Line count for "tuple": state how many lines of the data below include it, and output nothing more.

(Saved entries)
-=-=-=-=-

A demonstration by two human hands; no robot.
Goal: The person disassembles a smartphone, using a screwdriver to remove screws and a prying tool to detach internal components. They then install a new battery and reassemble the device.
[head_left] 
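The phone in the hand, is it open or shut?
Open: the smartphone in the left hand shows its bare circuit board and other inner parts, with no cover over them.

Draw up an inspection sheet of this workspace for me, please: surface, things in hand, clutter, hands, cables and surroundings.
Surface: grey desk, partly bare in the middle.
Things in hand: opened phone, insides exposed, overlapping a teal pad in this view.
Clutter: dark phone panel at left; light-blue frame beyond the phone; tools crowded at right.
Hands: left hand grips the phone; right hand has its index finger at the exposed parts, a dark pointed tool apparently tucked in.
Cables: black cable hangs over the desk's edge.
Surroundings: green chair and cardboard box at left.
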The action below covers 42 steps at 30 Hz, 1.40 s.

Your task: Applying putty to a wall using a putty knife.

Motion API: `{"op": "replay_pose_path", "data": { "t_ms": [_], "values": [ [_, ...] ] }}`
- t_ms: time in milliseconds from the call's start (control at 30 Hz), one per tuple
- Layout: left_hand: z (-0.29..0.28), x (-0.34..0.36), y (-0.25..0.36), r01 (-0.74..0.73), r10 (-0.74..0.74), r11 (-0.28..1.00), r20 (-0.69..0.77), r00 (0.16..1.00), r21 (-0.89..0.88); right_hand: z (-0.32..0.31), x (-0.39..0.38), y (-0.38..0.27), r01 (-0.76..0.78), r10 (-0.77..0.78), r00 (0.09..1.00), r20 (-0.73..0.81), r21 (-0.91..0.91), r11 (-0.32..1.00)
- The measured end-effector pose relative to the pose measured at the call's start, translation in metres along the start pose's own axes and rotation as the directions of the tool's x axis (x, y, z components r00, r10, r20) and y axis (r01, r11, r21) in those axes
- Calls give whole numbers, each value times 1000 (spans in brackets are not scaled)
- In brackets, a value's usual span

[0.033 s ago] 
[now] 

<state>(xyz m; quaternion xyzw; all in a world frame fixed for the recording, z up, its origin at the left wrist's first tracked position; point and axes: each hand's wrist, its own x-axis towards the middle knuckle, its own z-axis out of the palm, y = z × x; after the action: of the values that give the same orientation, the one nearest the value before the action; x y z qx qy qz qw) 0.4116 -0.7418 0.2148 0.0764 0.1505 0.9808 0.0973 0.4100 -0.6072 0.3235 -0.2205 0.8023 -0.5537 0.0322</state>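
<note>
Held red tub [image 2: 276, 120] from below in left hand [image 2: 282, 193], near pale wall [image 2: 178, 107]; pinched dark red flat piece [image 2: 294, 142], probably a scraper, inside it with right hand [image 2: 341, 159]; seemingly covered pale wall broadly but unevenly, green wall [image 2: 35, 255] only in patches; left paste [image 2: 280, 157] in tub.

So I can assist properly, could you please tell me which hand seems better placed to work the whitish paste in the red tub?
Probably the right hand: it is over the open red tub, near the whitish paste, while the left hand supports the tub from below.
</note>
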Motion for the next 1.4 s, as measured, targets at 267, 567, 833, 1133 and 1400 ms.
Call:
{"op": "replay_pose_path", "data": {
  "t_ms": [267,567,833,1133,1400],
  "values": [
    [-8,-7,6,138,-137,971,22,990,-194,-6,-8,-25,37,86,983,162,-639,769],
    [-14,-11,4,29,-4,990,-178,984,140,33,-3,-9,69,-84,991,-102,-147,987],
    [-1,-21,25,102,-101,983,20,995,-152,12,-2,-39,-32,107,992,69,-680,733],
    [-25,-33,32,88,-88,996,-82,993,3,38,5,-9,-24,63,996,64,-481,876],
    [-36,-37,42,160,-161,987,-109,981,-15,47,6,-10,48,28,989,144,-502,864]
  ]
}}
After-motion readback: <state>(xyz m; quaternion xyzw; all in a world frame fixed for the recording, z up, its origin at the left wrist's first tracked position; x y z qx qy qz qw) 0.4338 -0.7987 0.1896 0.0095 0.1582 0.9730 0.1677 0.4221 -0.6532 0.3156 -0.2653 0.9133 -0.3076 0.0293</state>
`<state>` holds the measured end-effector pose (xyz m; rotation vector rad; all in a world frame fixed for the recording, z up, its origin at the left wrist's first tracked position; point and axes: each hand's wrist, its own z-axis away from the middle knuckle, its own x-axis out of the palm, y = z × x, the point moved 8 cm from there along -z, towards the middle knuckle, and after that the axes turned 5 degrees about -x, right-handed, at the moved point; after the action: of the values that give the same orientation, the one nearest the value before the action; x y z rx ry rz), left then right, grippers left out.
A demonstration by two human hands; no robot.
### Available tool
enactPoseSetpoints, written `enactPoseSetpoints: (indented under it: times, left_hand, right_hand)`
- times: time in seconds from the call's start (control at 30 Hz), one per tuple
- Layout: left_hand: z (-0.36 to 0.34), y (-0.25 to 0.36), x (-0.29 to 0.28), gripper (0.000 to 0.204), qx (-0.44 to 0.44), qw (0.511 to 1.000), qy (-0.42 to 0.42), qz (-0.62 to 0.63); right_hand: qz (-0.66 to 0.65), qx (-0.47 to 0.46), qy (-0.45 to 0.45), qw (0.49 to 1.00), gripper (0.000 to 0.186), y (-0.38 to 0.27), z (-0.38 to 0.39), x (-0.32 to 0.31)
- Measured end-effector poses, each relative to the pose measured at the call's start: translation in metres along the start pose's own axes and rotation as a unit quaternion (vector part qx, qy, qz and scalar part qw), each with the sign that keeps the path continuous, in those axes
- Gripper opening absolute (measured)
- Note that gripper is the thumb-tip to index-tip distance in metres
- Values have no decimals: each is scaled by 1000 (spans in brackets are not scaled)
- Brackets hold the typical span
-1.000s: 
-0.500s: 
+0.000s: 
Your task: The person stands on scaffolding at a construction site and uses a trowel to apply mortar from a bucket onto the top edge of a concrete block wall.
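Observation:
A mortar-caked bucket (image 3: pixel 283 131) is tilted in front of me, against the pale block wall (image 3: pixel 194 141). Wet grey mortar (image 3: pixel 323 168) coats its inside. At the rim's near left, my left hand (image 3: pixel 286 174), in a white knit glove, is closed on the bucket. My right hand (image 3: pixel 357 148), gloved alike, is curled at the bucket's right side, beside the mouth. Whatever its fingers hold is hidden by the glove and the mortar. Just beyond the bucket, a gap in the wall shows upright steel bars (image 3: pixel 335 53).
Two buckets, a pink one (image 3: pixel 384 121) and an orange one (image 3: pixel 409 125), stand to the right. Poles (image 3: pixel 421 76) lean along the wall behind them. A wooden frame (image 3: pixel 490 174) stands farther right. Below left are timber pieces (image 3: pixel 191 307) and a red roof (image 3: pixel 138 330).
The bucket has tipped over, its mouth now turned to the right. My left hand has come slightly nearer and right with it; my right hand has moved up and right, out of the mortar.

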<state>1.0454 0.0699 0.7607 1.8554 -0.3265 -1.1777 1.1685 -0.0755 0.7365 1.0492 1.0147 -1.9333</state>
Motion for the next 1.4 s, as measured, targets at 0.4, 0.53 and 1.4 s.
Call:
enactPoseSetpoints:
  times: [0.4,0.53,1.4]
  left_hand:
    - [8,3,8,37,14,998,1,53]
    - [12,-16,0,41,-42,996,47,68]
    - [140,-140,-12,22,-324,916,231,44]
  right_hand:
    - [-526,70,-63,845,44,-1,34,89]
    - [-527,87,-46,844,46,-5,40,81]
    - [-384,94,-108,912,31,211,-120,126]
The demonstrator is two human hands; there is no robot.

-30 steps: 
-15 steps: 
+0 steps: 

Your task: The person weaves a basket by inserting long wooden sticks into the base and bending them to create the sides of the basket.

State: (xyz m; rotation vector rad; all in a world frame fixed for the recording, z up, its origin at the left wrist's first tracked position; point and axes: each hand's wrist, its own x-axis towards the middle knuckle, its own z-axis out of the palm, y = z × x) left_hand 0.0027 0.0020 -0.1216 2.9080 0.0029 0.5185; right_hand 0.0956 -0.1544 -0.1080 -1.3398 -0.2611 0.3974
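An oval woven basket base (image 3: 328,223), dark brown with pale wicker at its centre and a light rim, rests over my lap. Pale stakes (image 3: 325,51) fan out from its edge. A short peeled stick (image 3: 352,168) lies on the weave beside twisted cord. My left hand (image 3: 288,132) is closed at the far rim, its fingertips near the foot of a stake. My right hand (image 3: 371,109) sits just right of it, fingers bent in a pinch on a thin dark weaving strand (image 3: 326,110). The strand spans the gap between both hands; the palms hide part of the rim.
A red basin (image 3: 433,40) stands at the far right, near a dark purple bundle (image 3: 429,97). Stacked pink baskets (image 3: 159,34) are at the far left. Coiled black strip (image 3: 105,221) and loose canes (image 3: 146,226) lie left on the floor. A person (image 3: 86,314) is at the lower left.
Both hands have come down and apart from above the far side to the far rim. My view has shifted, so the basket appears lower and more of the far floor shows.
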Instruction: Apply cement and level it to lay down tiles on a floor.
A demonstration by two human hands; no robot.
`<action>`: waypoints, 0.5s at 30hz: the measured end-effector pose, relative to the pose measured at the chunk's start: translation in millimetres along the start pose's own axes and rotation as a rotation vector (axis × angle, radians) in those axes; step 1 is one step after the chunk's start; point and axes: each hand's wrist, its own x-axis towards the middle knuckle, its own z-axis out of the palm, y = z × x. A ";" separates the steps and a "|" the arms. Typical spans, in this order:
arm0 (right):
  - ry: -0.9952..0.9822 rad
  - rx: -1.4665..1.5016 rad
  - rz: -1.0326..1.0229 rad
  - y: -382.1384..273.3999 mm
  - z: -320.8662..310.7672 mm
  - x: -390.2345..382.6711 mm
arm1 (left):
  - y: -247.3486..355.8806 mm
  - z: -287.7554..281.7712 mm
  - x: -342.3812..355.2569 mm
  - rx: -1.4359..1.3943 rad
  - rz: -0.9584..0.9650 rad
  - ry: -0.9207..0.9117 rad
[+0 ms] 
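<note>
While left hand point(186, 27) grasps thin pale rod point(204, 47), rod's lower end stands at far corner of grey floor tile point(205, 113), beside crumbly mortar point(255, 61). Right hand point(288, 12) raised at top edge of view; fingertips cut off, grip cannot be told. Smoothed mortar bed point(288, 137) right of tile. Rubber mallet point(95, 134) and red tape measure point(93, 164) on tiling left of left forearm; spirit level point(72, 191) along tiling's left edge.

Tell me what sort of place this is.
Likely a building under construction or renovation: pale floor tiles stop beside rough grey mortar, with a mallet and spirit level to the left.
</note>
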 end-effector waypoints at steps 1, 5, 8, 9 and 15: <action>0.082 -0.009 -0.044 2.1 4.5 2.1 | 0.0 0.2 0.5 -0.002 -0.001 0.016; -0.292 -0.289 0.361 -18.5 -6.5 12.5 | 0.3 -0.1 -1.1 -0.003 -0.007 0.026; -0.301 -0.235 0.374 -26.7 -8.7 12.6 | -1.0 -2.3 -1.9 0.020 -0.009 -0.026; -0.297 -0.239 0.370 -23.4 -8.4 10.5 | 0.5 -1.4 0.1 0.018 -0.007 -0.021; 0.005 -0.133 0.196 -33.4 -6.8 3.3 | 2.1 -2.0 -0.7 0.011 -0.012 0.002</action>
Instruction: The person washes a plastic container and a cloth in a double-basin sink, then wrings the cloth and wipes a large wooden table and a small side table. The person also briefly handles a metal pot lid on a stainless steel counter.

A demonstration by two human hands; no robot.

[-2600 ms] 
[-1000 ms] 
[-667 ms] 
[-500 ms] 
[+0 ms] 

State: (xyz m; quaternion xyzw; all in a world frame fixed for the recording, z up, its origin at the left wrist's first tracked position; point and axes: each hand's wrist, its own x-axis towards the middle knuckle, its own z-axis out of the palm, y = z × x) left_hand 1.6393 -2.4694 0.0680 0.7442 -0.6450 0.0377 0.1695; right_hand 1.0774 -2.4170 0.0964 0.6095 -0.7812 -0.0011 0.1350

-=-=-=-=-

» Reply
2